Genetic eye disorders usually result in severe visual impairment and often occur during infancy. They are a target of choice for gene therapy given the small size of the treatment site and its immune-privileged nature. Through its Ocular Gene Therapy network, Genethon is currently researching pathologies such as Leber’s Hereditary Optic Neuropathy, Leber’s Amaurosis and pigmentary retinopathy due to Bardet-Biedl Syndrome.

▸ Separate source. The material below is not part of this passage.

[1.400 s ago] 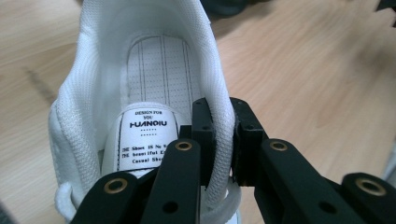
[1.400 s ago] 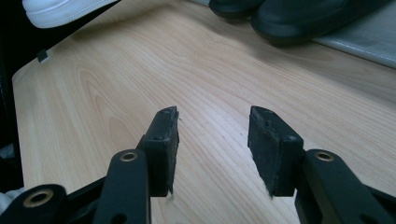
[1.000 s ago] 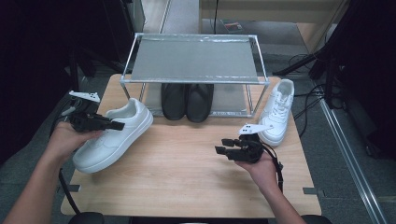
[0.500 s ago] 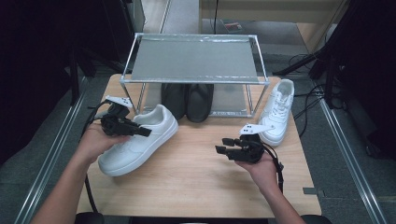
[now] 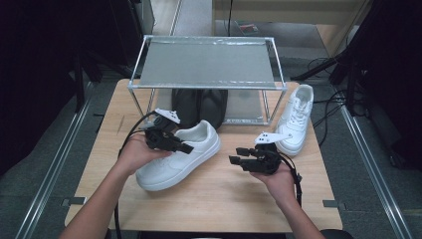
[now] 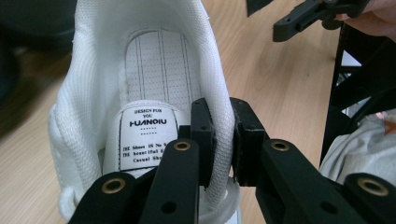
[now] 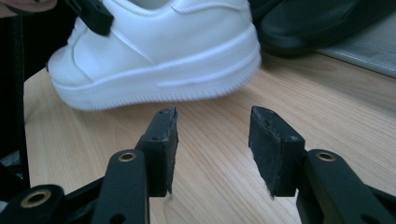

The transplantation of hematopoietic stem cells genetically modified by gene transfer has proven its worth in the treatment of X-linked Severe Combined Immunodeficiency (X-SCID) and adenosine deaminase deficiency SCID (ADA-SCID). Genethon is broadening this approach still further, by targeting other immune and blood-related pathologies such as Wiskott-Aldrich Syndrome (WAS), chronic granulomatous disease (CGD), radiosensitive severe combined immunodeficiency (Artemis deficiency) and Fanconi anemia.
Other pathologies being researched include Crigler-Najjar Syndrome (a liver disease) and junctional epidermolysis bullosa (a skin disorder). The treatments being developed for these conditions are based on AAV (adeno-associated virus) and lentiviral systems.